BEGIN Exercise data
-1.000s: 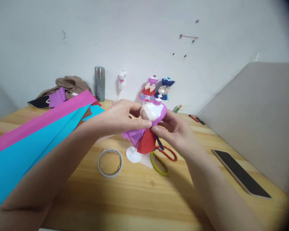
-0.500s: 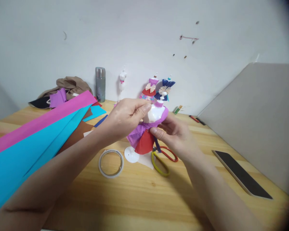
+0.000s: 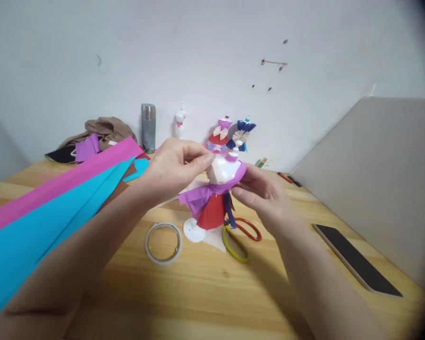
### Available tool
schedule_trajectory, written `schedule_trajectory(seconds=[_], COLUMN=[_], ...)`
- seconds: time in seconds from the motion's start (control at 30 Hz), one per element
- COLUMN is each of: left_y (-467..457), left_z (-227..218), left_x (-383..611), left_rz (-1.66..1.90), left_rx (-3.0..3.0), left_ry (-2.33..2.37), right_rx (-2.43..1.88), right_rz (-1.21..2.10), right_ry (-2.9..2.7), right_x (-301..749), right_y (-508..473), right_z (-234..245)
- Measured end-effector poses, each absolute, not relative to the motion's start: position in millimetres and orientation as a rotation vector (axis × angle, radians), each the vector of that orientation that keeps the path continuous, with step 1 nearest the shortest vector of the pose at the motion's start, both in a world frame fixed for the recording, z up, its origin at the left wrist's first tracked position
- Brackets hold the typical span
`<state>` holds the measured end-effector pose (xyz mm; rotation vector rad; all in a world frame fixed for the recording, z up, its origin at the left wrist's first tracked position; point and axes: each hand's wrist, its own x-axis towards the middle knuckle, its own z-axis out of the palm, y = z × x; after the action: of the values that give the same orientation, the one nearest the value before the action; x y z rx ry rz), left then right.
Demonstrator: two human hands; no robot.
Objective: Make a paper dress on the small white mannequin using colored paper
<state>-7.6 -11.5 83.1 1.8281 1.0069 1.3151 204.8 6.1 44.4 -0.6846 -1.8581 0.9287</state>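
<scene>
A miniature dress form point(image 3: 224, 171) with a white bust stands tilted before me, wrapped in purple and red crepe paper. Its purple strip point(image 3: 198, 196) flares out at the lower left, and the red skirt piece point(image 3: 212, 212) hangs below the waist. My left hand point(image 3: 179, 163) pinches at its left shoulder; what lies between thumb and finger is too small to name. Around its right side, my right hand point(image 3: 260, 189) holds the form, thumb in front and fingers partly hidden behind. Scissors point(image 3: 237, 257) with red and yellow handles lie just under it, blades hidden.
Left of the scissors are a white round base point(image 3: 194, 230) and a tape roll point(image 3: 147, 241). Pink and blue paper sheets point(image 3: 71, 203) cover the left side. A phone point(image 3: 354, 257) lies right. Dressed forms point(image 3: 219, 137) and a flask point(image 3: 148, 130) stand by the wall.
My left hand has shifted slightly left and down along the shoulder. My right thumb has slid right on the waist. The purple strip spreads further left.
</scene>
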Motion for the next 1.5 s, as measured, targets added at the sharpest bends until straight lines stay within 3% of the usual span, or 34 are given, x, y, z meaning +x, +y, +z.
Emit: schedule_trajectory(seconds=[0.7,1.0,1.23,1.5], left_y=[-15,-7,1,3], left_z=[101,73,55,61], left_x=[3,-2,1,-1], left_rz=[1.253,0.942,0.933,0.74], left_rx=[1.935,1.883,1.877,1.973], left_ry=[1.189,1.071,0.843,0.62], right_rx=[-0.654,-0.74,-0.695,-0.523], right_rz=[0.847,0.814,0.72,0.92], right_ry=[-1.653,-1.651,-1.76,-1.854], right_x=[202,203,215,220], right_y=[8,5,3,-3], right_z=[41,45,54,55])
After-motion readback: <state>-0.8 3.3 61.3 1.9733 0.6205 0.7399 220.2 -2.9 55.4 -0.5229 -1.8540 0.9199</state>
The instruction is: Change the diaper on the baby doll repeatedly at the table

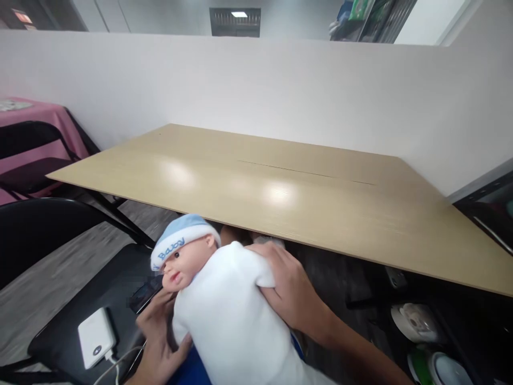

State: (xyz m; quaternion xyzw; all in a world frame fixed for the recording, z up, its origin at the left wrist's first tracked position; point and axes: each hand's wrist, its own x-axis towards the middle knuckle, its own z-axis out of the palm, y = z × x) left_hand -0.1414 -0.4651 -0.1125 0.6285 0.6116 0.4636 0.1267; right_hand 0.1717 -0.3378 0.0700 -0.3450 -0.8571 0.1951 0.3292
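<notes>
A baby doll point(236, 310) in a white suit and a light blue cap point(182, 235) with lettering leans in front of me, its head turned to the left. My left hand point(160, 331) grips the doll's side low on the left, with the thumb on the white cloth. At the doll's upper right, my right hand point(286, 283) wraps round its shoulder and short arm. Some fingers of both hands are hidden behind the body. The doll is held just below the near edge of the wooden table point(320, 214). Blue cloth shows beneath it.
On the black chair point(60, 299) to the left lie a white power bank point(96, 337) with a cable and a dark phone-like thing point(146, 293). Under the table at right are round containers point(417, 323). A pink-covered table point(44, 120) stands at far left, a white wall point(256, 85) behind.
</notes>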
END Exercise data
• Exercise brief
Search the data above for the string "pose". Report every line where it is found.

• Response box
- Measured end-effector poses, each absolute, not relative to the motion's start: position in millimetres and orientation as a rotation vector (axis × angle, radians), each the vector of that orientation that keeps the path continuous, with step 1 nearest the shortest vector of the pose at the motion's start, both in a world frame fixed for the recording, z up, its origin at the left wrist's first tracked position
`<state>` holds the measured end-effector pose (xyz mm; rotation vector rad; all in a world frame fixed for the recording, z up, its origin at the left wrist's first tracked position; point and axes: each hand's wrist, its own x-axis towards the middle knuckle, its own z-axis out of the palm, y = z × x; after the action: of the values that give the same orientation, the one nearest the value before the action; x y z rx ry rz), left then right.

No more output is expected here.